### Directions
From the listing below, copy only the lines from the line that contains "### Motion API" to the line that contains "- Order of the", counting those two lines as part of the copy.

§

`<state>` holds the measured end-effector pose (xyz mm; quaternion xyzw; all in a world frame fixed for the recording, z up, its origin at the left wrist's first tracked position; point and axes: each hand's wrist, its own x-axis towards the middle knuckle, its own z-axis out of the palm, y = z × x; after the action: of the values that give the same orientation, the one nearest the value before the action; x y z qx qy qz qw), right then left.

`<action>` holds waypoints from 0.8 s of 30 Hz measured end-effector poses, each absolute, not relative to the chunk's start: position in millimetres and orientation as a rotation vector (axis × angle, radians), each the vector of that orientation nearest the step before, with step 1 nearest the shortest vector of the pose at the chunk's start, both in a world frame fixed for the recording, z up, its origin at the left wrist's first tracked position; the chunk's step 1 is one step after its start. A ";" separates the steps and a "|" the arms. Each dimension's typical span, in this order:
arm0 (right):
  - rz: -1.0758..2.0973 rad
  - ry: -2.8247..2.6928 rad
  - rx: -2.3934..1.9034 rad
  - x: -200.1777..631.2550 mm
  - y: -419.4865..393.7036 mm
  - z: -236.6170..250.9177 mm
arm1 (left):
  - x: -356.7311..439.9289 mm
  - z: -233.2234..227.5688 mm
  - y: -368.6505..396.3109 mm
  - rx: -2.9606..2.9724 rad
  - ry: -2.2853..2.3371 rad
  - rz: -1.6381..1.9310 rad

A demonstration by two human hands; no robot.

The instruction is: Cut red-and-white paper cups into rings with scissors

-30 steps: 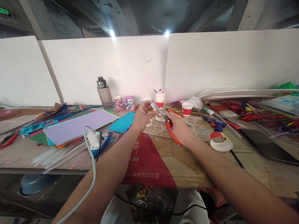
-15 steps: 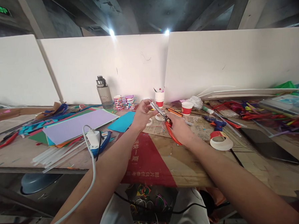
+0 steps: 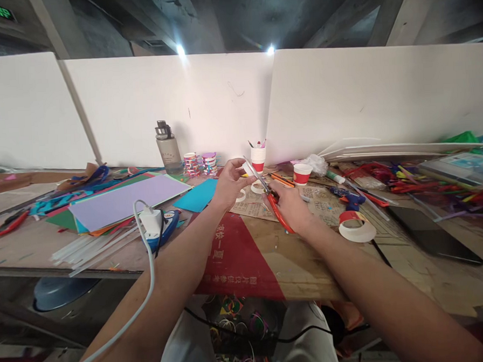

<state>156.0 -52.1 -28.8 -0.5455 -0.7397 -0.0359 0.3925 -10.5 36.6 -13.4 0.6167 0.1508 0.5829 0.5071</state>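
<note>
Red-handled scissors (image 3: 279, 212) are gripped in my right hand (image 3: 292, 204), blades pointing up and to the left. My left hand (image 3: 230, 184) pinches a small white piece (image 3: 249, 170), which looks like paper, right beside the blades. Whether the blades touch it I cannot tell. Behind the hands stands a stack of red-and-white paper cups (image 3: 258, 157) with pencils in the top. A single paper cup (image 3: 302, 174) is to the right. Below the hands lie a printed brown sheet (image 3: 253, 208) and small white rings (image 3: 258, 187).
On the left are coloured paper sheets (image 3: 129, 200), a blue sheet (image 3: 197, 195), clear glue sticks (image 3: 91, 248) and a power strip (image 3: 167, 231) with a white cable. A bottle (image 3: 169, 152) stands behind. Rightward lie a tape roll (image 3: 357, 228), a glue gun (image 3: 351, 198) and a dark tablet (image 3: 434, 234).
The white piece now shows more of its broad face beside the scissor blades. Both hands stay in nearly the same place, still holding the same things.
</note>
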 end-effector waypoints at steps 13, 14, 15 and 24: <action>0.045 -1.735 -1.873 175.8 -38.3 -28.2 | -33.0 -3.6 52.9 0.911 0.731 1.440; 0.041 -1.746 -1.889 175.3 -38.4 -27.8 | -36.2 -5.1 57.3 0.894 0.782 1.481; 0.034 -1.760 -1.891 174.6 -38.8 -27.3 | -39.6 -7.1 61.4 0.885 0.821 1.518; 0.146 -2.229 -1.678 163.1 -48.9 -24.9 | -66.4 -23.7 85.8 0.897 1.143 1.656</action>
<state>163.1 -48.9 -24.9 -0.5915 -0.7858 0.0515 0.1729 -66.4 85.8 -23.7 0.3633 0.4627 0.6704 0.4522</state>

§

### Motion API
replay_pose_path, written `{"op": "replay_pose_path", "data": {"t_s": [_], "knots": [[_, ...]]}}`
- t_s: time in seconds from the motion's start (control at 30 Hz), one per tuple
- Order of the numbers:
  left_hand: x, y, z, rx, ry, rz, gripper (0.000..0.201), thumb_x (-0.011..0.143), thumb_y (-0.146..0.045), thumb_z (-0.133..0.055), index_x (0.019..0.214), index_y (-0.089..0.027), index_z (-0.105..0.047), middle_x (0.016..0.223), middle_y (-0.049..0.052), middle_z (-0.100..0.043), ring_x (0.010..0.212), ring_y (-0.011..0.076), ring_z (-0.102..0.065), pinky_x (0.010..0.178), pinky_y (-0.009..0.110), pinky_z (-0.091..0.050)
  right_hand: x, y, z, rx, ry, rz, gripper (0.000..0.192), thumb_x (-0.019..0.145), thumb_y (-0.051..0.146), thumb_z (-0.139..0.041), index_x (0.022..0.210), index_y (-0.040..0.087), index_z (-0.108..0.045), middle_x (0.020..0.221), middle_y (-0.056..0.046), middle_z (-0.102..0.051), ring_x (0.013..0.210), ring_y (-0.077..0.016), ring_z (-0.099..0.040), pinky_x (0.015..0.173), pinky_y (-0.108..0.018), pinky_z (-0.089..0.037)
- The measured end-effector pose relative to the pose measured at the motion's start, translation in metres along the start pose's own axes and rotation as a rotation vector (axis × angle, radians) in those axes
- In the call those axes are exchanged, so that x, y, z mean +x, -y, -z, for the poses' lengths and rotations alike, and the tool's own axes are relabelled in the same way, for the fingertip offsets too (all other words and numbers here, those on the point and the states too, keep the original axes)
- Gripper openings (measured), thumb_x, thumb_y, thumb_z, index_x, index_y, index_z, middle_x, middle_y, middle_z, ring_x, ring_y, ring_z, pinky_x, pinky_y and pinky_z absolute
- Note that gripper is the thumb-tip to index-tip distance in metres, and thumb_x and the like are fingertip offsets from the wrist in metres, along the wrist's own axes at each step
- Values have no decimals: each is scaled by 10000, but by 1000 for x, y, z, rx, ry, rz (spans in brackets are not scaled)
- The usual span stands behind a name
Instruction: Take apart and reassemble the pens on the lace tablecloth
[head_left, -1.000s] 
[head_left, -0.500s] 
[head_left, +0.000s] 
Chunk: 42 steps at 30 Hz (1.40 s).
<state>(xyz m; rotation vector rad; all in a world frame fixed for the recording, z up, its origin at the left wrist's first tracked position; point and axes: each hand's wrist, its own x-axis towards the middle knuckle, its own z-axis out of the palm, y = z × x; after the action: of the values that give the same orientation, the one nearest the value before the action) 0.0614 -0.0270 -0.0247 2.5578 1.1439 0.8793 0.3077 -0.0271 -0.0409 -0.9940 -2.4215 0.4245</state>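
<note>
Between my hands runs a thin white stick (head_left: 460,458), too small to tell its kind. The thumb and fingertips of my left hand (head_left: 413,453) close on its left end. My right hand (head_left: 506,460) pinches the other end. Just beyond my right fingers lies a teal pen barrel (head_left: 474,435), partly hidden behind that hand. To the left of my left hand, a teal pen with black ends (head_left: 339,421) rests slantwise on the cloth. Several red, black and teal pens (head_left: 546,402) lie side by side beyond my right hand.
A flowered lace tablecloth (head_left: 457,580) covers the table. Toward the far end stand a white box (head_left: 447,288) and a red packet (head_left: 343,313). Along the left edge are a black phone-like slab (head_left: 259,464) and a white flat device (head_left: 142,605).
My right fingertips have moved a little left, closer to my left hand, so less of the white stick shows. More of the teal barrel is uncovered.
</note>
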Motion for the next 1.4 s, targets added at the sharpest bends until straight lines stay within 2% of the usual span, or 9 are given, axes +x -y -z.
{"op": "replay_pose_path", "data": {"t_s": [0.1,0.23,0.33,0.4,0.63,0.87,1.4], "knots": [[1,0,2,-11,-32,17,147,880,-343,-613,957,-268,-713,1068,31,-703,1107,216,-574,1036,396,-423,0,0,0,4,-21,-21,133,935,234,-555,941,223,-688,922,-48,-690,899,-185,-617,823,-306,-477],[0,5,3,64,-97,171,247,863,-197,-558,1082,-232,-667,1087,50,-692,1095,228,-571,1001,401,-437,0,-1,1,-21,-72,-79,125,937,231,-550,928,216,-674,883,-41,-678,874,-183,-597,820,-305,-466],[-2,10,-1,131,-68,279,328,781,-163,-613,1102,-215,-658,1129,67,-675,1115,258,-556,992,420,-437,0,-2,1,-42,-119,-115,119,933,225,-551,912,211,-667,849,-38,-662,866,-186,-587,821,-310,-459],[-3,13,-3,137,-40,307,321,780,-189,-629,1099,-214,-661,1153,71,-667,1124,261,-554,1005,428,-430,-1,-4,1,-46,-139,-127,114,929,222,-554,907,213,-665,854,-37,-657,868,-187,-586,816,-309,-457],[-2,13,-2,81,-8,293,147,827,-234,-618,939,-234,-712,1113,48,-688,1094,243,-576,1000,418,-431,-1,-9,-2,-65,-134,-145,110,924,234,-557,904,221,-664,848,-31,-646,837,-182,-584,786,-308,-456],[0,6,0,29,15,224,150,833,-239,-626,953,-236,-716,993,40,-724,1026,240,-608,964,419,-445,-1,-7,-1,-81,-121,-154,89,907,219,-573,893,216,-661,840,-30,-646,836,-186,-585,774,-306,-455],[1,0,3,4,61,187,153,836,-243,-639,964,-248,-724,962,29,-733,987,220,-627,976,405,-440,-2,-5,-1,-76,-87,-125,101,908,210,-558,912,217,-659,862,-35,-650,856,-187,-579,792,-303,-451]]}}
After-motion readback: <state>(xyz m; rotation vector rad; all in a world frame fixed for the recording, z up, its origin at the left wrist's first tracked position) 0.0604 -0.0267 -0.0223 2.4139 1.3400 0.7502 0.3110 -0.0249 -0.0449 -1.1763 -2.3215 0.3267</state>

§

### Task answer
### Motion API
replay_pose_path, written `{"op": "replay_pose_path", "data": {"t_s": [_], "knots": [[_, ...]]}}`
- t_s: time in seconds from the motion's start (control at 30 Hz), one per tuple
- Order of the numbers:

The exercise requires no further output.